El gesto interrogativo es el quiebre de la continuidad del discurrir,
la cesura que se vuelve contra el mundo al señalarlo o negarlo, la apropiación
del arco para tensar un delgado hilo que disparará una flecha a lugar incierto.
La Poesía y por ende el poema, serán la tensión misma o el
final de la cesura que, al constituirse como tales, son más que un gesto,
a pesar de serlo en vísperas de su caída estrepitosa. El discurrir
es indetenible, el poema sólo pausa.
Tal vez por eso la Poesía
es in/útil: porque es disidente como pregunta sobre el discurrir callado.
La utilidad como apropiación y usufructo es el precio que la vida en su
velocidad ha tenido que pagar para creer ser ella misma. Se habla de, se sirva
para: he ahí la marca sustancial del discurrir que se autocrea en la vorágine
de mil sensaciones, sensaciones provocadas o fortuitas, lacerantes o enaltecedoras,
pero siempre mudas al instante de querer decirse y odiosas consigo mismas. Por
tanto es impropio hablar de poesía culta o inculta, hermética o
revelada, fácil o difícil. Más bien habría que hablar
de Poesía a secas: en el poema ésta se constata y logra retrotraerse,
las palabras adquieren la intensidad precisa, intensidad que es despojamiento
al tomar distancia configurativa del uso informe que las silencia. Luminosas,
las palabras no sólo se vuelcan, se elevan sobre su decir cotidiano y se
van hacia ese decir original que es el momento de luz oscura antes que todo vuelva
a significar lo mismo, el instante amoroso antes del reconocimiento fatal del
otro como otro, pero desconocido y sin salida.
De aquel modo la Poesía
adquiere la extraña singularidad de manifestarse en esa intensificación
desnuda y llamativa y que, debido a su plasmación en el poema, no renuncia
a transformarse en la voz que se aprovecha del discurrir para indicarlo o contradecirlo,
sin que éste se tome siquiera la molestia de saberlo.
Esta plasmación
no significa retirada, abstención o cobardía; es la simple naturaleza
con que la Poesía se obedece a sí misma. Y en aquella obediencia
es donde radica a mi parecer la fecundidad creativa de las interrogaciones que
caen perpetuamente; es en esa obediencia donde este peculiar conocimiento logra
sus triunfos totales.
Basta pensar en ALTAZOR de Huidobro donde la caída
es triunfo, quedando en evidencia el desplome del poema como destrucción
de una torre elevadísima. O pensemos en DEFINICIÓN Y PÉRDIDA
DE LA PERSONA de Anguita, verdadera catedral de sutil arquitectura que en su punto
álgido también se desmorona porque en él ya definir es por
antonomasia hacer patente la pérdida. Uno estaría tentado a situar
TRILCE de Vallejo en línea similar, sólo que ahí pareciera
existir el recuerdo pedrusco de un edificio demolido: jamás lo vimos, jamás
lo constatamos. Únicamente los restos de lo que "debió ser"
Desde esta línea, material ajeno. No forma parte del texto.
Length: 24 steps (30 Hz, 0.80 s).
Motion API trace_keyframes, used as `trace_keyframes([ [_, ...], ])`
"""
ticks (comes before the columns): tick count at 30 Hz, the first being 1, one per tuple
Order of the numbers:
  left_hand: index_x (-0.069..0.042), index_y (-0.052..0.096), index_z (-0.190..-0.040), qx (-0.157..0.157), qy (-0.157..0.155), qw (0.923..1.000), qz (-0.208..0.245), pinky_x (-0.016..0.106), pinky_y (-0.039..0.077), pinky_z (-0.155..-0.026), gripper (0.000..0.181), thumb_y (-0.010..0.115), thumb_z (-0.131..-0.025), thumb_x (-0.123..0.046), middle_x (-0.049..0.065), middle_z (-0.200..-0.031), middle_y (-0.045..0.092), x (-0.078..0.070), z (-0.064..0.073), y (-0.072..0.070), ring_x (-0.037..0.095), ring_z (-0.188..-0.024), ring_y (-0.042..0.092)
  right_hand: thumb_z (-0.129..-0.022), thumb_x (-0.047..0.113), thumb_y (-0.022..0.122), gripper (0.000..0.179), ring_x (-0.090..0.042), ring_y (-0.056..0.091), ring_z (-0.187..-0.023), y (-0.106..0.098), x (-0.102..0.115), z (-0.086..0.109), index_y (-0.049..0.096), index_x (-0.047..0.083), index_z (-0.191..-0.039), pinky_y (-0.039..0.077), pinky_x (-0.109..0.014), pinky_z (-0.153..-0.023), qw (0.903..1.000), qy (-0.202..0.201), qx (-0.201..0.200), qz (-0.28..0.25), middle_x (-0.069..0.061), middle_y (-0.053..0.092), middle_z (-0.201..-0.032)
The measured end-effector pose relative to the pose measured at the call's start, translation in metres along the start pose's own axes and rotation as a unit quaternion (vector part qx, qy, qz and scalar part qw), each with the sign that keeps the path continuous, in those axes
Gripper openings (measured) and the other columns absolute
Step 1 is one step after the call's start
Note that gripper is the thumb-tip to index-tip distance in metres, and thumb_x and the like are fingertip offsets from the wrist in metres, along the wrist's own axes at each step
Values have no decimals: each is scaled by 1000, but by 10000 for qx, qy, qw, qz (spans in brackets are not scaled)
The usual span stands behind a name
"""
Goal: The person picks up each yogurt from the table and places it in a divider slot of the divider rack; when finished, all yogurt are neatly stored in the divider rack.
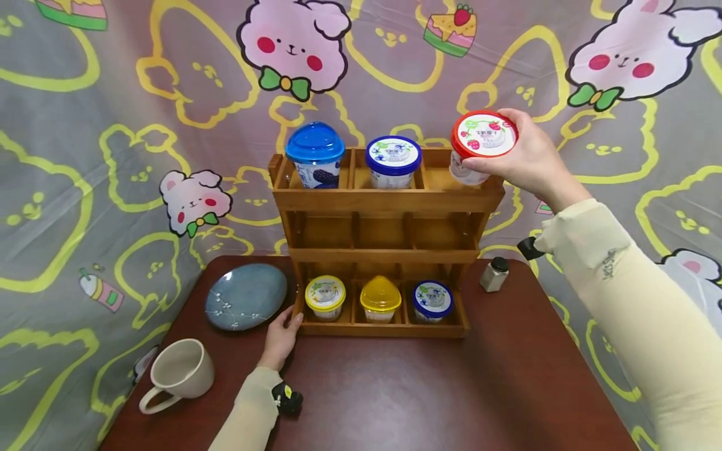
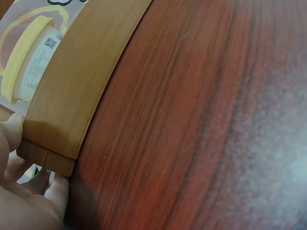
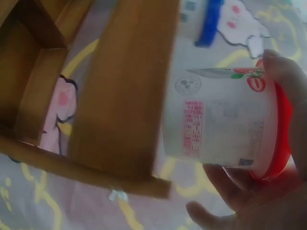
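Observation:
My right hand (image 1: pixel 533 160) grips a red-lidded cup (image 1: pixel 484 134) with strawberries on it, fingers round the lid's rim. It is held at the right compartment of the top tier of a wooden rack (image 1: pixel 389 202). In the right wrist view the cup's clear side (image 3: pixel 216 117) shows beside the rack's front board (image 3: pixel 127 91). Low on the left, my left hand (image 1: pixel 280 338) holds the rack's bottom corner; the left wrist view shows the thumb and fingers (image 2: pixel 57 194) about that corner. A blue dome-lidded cup (image 1: pixel 316 153) and a flat blue-lidded cup (image 1: pixel 393 161) stand on the top tier.
The bottom tier holds a flat yellow-lidded cup (image 1: pixel 325 297), a yellow dome-lidded cup (image 1: pixel 380 299) and a blue-lidded cup (image 1: pixel 432 301). A blue-grey plate (image 1: pixel 246 297) and beige mug (image 1: pixel 182 369) lie left on the brown table (image 1: pixel 389 388); a black-capped shaker (image 1: pixel 494 275) stands right.

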<state>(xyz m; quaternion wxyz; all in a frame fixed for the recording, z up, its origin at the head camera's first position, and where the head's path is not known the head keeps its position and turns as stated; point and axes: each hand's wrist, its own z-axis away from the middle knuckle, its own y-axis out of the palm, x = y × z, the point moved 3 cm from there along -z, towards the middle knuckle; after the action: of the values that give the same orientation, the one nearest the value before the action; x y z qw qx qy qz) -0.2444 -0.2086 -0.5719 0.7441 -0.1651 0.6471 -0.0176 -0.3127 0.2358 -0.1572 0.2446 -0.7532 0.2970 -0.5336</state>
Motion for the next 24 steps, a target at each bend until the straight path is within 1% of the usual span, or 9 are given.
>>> trace_keyframes([
  [6,-1,43,-148,5,-35,10000,-8,50,40,-105,55,56,-103,-30,23,-144,48,-3,1,2,35,-127,49,-72,54,84,115,-29,43,-125,17,-7,-10,19,12,-157,37,-50,-103,9995,138,244,156,-12,41,-148],
  [11,-1,42,-148,56,-49,10000,28,48,40,-105,54,57,-103,-26,23,-144,48,-4,1,3,34,-128,49,-70,59,83,119,-33,42,-127,24,-16,-13,19,9,-157,34,-52,-105,9987,202,382,283,-15,41,-148],
  [18,-1,41,-149,54,-44,10000,21,49,40,-104,55,56,-103,-28,24,-144,48,-2,1,2,35,-128,49,-75,55,81,111,-31,43,-126,30,-25,-18,24,6,-155,32,-50,-107,9990,145,375,198,-16,42,-147],
  [24,0,41,-149,11,-41,10000,-7,51,39,-105,55,55,-104,-28,24,-146,46,-1,2,1,36,-128,48,-76,58,78,109,-34,42,-126,34,-25,-19,25,5,-155,34,-52,-106,9984,54,439,339,-18,43,-146],
])
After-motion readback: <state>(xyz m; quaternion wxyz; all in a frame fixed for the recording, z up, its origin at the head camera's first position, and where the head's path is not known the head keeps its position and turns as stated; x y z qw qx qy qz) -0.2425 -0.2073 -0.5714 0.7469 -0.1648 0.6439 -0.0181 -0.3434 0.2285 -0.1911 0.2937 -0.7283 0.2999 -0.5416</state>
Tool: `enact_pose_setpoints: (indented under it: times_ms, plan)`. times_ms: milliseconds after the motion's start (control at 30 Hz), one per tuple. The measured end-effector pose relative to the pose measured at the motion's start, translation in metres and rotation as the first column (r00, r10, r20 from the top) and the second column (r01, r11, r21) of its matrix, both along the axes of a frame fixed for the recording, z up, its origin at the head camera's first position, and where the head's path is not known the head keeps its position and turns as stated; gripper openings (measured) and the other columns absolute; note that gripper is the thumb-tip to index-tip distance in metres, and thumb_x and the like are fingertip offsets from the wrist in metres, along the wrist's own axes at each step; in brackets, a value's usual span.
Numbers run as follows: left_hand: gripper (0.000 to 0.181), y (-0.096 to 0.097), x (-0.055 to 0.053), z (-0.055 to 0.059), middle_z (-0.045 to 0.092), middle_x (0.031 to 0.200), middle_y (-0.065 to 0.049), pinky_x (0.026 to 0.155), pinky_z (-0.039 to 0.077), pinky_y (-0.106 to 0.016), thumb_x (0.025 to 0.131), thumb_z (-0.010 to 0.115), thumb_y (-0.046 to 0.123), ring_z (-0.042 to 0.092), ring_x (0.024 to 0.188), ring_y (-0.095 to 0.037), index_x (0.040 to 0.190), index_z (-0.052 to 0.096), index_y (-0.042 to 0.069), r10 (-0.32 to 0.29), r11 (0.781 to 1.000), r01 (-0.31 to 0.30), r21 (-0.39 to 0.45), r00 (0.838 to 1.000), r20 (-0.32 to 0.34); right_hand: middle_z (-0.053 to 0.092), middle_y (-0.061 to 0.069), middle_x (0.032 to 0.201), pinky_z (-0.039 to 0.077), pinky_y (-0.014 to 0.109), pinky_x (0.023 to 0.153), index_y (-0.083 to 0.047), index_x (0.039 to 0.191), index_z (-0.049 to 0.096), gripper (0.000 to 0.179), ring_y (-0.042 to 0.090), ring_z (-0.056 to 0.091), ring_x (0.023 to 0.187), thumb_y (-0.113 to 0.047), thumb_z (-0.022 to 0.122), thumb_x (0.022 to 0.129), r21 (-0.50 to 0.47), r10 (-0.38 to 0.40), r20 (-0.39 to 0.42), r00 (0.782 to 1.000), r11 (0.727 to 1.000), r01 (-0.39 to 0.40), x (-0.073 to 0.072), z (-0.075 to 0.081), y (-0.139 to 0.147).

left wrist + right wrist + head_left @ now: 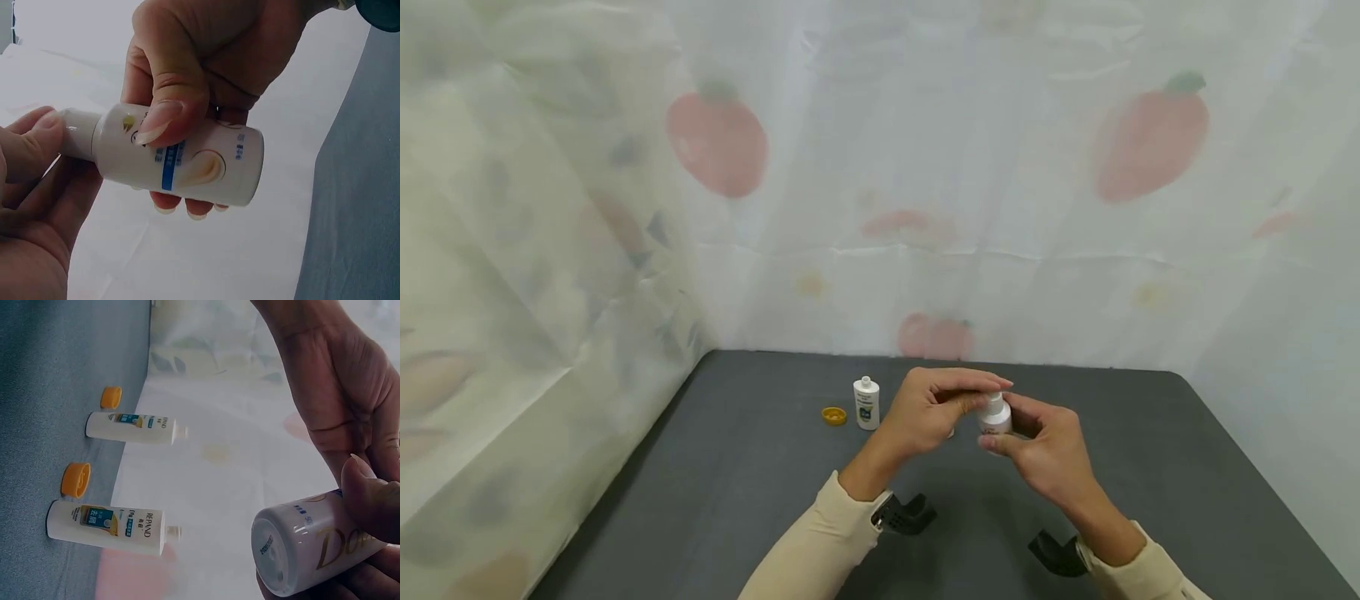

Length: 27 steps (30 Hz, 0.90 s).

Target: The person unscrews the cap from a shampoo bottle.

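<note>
Both hands hold one small white lotion bottle (995,418) above the table. My right hand (1054,452) grips its body, thumb across the label in the left wrist view. At the neck end, my left hand (928,410) pinches the bottle's white cap (80,132) between thumb and fingers. Gold lettering and a date stamp on the base show in the right wrist view. Two white shampoo bottles (109,528) (131,427) stand uncapped on the table, each beside a yellow cap (75,480) (111,397). In the head view, my left hand hides most of one shampoo bottle.
The dark grey table (760,500) has its far edge against a pale curtain (1000,167) printed with fruit. Another patterned curtain side (550,292) runs along the table's left edge. A black wrist camera (906,515) sits on my left wrist, another (1058,554) on my right.
</note>
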<state>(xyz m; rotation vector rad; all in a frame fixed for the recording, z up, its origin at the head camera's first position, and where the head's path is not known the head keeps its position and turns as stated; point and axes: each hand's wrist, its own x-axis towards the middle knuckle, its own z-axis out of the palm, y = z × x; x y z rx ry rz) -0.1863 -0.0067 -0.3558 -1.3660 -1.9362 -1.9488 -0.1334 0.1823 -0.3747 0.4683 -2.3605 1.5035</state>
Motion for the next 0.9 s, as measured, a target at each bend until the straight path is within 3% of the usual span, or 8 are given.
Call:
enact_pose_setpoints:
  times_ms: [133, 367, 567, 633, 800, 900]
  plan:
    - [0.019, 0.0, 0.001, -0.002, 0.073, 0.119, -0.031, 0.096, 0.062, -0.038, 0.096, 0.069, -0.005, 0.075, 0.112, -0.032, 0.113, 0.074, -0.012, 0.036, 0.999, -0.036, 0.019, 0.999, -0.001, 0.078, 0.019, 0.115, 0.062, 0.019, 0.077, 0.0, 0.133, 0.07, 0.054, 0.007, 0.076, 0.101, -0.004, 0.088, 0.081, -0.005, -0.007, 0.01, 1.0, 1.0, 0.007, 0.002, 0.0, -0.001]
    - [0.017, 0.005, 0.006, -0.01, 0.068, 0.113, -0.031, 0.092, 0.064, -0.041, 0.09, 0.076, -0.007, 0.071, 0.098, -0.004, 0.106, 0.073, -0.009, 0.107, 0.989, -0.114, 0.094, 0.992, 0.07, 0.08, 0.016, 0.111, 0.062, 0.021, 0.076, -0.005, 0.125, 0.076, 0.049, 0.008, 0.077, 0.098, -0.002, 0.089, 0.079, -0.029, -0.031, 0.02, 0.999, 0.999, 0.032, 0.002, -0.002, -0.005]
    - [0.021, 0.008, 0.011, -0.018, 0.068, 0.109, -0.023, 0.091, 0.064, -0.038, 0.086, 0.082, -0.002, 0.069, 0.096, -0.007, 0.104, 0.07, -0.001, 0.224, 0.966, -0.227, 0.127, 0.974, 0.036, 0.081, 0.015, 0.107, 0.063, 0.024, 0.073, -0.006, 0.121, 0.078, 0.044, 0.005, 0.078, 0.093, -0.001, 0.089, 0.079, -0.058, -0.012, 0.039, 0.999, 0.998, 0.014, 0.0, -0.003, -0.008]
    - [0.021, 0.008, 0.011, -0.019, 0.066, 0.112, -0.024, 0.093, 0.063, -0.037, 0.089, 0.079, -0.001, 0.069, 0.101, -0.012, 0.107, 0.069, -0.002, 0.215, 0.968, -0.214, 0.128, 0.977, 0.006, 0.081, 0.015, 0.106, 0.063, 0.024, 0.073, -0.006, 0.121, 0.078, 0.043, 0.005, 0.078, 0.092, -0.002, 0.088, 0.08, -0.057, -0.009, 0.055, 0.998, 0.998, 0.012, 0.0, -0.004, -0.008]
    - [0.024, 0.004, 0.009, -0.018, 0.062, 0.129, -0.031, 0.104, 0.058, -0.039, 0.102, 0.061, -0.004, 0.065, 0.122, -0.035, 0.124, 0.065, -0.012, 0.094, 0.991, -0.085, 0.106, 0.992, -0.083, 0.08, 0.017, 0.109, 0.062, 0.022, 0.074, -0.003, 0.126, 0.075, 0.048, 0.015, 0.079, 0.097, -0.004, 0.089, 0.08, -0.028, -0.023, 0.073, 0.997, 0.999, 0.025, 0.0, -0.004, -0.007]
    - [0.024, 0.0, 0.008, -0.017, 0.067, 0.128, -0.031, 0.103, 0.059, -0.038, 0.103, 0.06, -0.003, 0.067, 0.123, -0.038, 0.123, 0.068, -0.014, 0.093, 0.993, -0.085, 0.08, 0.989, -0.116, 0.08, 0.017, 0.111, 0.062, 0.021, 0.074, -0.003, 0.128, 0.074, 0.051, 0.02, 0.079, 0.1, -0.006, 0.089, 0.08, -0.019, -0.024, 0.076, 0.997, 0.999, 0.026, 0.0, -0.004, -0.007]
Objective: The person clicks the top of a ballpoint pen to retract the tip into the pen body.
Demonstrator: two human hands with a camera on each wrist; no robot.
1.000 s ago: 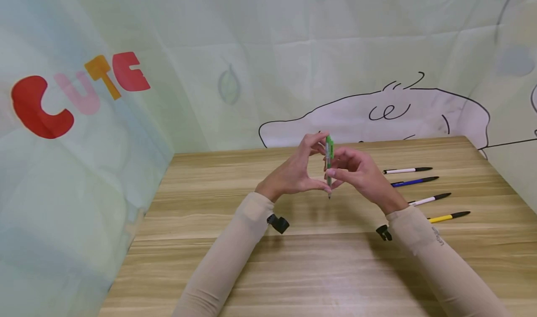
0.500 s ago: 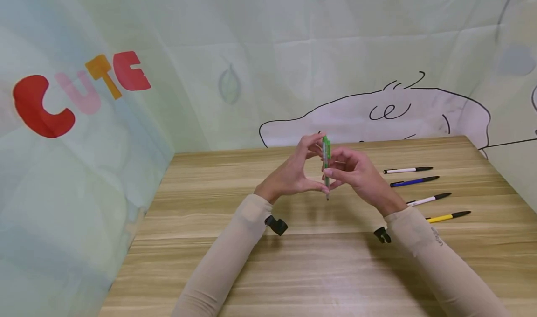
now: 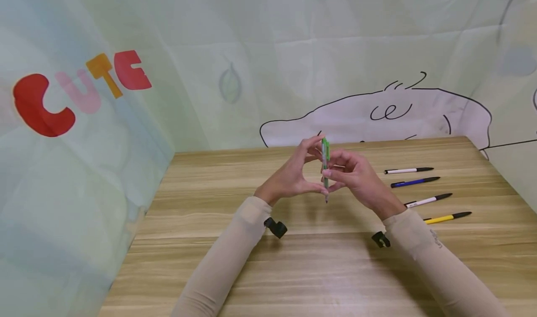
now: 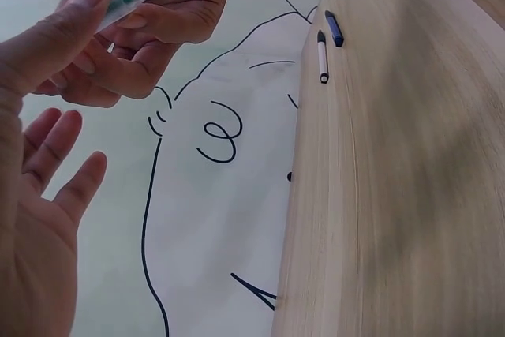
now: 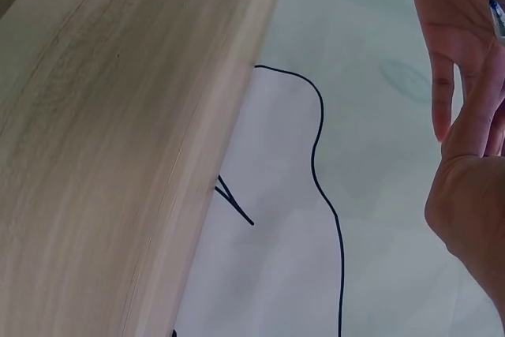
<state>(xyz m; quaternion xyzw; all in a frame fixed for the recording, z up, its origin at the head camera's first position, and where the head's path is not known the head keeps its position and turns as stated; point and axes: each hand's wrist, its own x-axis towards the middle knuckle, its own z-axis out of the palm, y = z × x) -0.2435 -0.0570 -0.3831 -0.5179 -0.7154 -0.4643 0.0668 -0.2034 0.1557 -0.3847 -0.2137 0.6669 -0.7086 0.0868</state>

resalta fulgurante y nos quema como ascuas. Cada poema de TRILCE es un fragmento
de una torre destruida. Y así con muchos.
En el reino de la Poesía
cada poema es una torre que se yergue a instancias secretas para ser habitada
por un príncipe (¿el poeta, nosotros, alguien que vendrá?)
Ese príncipe sabe que sobre el discurrir profuso de lo cotidiano, de lo
abismante de las cosas, la máxima certeza es el desconsuelo felizmente
asumido, sabe que los poemas al ser torres próximas a derrumbarse, son
en sí la interrogación permanente que no necesita o busca respuestas
fidedignas, sino el goce de formular esas mismas preguntas con el mayor sentimiento
y perfección posibles.
Tal vez así podamos entender a Nerval
cuando nos dice:
"Soy el tenebroso, el viudo,
el desconsolado
el príncipe de Aquitania de la torre abolida"
Valparaíso/
primavera de 2000- otoño de 2004
(1) Texto leído en las Jornadas de Reflexión del CC.AA del Instituto
de Filosofía de la Universidad Católica de Valparaíso, octubre
de 2000. Publicado posteriormente en la revista electrónica La Linda
Pelirroja, n° 2, segundo semestre de 2004, Instituto de Arte, Universidad
Católica de Valparaíso como también en la revista electrónica Cyber-Humanitatis, n° 32, primavera de 2004, Facultad de Filosofía
y Humanidades de la Universidad de Chile.